§ YOUR INSTRUCTIONS
Take every line from the records below that includes the word "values".
◆ ◆ ◆ ◆ ◆
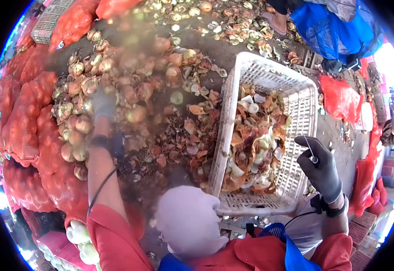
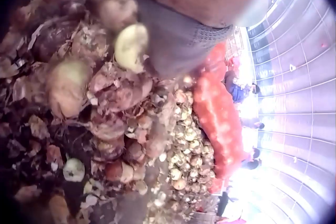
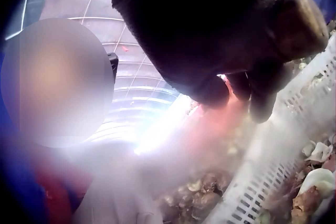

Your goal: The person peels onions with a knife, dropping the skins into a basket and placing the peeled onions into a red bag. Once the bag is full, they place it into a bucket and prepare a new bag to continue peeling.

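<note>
My left hand (image 1: 104, 103), in a grey glove, reaches into the heap of onions (image 1: 136, 114) on the ground. Its fingers are blurred in the head view, and the left wrist view shows mainly the glove's cuff and back (image 2: 176, 37) beside onions (image 2: 68, 87). Whether it grips one I cannot tell. The dark-gloved right hand (image 1: 321, 169) is over the right side of the white crate, its fingers curled round a small knife with a thin blade (image 1: 311, 149). That knife's wooden handle end (image 3: 302, 24) sticks out of the glove (image 3: 210, 29).
A white plastic crate (image 1: 226, 131) holding onion skins (image 1: 255, 149) stands between the hands. Red net sacks (image 1: 27, 122) line the left side. Loose skins (image 1: 179, 142) cover the ground beside the crate. Another person's foot (image 1: 276, 22) and a blue cloth (image 1: 325, 29) are at the top right.
</note>
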Tool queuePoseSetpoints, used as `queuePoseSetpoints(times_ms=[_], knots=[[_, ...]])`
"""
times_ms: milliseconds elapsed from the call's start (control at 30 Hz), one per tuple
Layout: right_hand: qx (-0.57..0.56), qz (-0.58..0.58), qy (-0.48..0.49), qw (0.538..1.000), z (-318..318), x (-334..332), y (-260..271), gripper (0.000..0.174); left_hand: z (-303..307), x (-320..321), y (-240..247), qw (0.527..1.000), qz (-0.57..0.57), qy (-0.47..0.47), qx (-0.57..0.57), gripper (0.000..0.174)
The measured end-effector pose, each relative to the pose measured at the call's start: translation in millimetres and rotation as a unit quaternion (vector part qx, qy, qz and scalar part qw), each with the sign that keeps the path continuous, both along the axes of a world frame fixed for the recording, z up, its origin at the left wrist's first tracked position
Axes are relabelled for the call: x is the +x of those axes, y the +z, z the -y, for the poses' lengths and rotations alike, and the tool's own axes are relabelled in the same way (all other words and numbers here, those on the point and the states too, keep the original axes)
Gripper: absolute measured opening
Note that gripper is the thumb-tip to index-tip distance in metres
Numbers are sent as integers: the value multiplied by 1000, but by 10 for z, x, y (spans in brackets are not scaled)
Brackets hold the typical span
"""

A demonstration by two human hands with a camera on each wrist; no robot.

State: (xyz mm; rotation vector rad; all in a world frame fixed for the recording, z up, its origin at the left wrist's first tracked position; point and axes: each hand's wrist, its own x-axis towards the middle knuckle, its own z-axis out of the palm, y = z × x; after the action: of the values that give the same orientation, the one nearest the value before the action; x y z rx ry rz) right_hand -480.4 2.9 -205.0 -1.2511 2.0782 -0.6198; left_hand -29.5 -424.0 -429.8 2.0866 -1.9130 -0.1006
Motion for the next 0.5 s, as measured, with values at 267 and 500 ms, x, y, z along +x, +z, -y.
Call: queuePoseSetpoints(times_ms=[267,500], knots=[[45,20,-4,999,172,27,-75,38,22,-26,115,982,44,-53,174,106],[-18,-14,22,999,-116,35,32,43,-509,27,-150,970,-191,12,149,103]])
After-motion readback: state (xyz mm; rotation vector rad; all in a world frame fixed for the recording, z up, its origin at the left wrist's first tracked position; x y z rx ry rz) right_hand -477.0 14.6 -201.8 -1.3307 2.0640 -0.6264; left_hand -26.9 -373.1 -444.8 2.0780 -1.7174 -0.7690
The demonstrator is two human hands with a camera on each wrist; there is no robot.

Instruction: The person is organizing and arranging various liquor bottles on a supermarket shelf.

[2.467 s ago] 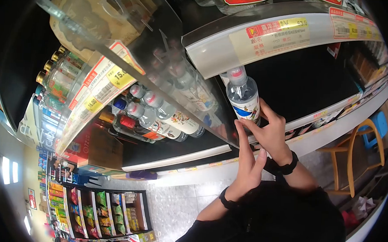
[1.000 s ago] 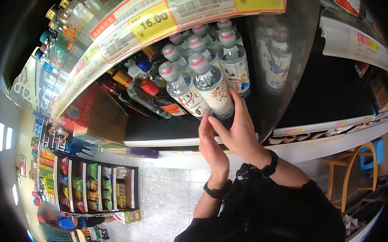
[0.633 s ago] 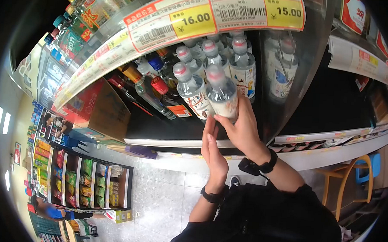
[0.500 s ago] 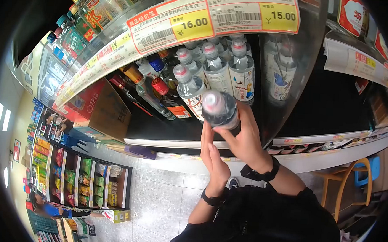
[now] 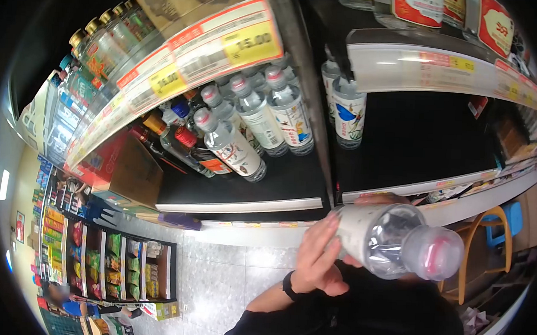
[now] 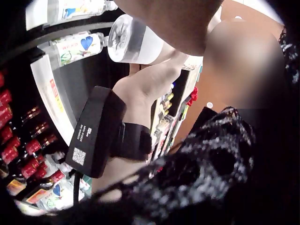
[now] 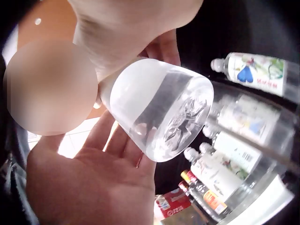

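Observation:
A clear plastic water bottle (image 5: 391,240) with a pink-topped cap and pale label lies tilted off the shelf, its cap toward the viewer's right. My right hand (image 5: 378,199) grips its label from behind, mostly hidden in the head view; the left wrist view shows this right hand (image 6: 147,79) around the bottle's middle. My left hand (image 5: 319,259) rests its extended fingers along the near side, thumb apart. In the right wrist view the left hand (image 7: 93,180) is spread flat beside the bottle (image 7: 161,112), whose moulded base faces away from the palm.
Several similar bottles (image 5: 236,151) stand on the left shelf beside darker bottles (image 5: 180,141) and a cardboard box (image 5: 133,176). Past the divider (image 5: 320,92) is another bottle (image 5: 349,114). Price tags line the shelf above. A wooden chair (image 5: 487,243) stands right; a snack rack (image 5: 115,244) stands left.
The bottle has come off the left shelf toward the body and right, tipping so its cap points right. Both hands moved with it, and the head view has shifted right.

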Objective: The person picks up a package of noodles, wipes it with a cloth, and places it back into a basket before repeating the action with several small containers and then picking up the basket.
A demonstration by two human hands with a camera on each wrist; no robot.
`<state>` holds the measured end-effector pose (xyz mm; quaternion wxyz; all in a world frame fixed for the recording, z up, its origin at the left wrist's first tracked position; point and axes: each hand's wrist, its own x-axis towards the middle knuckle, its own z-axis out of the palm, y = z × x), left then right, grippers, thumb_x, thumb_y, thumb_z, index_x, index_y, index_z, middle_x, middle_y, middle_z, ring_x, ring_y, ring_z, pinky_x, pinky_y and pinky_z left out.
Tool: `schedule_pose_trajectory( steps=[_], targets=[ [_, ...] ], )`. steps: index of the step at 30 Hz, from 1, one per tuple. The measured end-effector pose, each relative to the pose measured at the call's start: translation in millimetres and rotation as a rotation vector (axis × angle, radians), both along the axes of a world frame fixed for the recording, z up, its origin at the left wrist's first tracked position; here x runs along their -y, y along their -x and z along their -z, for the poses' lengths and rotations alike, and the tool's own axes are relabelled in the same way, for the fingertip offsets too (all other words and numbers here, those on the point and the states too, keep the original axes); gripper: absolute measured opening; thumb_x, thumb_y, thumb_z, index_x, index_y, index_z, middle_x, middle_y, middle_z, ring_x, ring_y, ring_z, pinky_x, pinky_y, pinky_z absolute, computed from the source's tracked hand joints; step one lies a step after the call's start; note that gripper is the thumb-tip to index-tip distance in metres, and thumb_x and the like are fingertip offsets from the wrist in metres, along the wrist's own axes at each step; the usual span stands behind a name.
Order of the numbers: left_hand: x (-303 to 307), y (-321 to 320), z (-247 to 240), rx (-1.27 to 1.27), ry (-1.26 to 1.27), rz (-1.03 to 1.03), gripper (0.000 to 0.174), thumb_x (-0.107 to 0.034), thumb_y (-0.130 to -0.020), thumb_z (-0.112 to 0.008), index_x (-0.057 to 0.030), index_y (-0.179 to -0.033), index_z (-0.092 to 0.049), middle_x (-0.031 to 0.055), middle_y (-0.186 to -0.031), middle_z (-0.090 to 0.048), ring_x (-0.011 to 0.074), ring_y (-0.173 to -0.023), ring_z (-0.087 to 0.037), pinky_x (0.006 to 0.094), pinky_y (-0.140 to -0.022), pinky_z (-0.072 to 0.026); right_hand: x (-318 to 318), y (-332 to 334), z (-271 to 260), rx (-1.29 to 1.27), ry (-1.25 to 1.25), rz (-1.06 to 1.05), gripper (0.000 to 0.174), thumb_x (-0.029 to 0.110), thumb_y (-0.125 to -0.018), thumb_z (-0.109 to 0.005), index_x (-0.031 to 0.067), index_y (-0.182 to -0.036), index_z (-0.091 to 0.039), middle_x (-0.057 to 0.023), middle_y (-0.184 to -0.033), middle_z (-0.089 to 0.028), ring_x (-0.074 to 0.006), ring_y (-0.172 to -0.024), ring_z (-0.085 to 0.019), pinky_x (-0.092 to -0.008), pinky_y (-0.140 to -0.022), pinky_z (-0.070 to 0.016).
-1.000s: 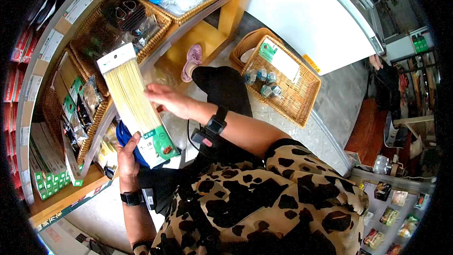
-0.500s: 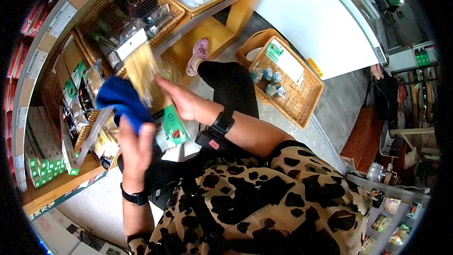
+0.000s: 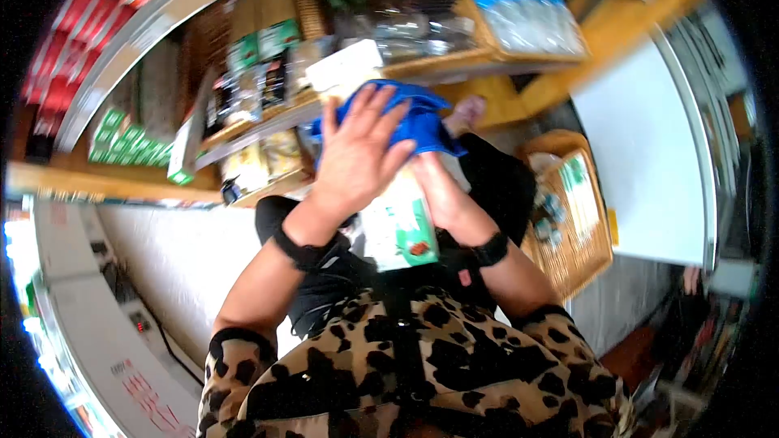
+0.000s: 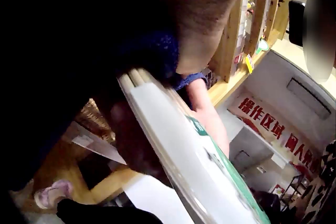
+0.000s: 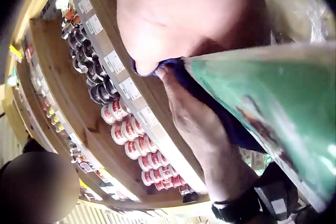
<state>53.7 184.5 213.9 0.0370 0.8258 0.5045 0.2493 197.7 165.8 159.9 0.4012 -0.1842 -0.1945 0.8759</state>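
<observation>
A long, flat pack of bamboo skewers [image 3: 398,235], with a green printed label, stands lengthwise before the person's chest. Across its upper half lies a blue cloth [image 3: 426,126], whose folds hide most of the skewers. My left hand [image 3: 353,154] is spread over the cloth, fingers straight, pressing it on the pack. My right hand [image 3: 442,195] holds the pack from its right side and underneath, its fingers hidden by pack and cloth. In the left wrist view, the pack [image 4: 178,145] shows edge-on with skewer ends at its top.
Beyond the hands runs a shelf with wicker baskets of packaged goods, among them blue-and-white bags [image 3: 527,20]. Green-ended boxes [image 3: 126,142] are stacked at left. A wicker tray [image 3: 600,264] with small items stands on the right, by a white panel [image 3: 649,146].
The left hand has gone from gripping the pack's lower edge to spreading over the blue cloth, which now covers the pack's upper half. The view has swung left, and the pack stands more upright.
</observation>
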Motion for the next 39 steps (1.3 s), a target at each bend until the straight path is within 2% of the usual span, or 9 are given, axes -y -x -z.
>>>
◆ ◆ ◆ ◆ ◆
§ SOLUTION TO THIS TASK
State: (xyz mm; rotation vector rad; all in a world frame fixed for the recording, z up, its origin at the left wrist's first tracked position; point and axes: each hand's wrist, its own x-axis towards the middle knuckle, its own z-axis out of the palm, y = z × x; after the action: of the values that give the same orientation, the one nearest the value before the action; x y z rx ry rz) right_hand -480.4 2.9 -205.0 -1.2511 2.0782 -0.6198; left_hand -29.5 -424.0 -429.8 2.0866 -1.9130 -0.1006
Motion for the next 0.5 s, as measured, with values at 267 and 500 ms, x, y, z along +x, +z, -y.

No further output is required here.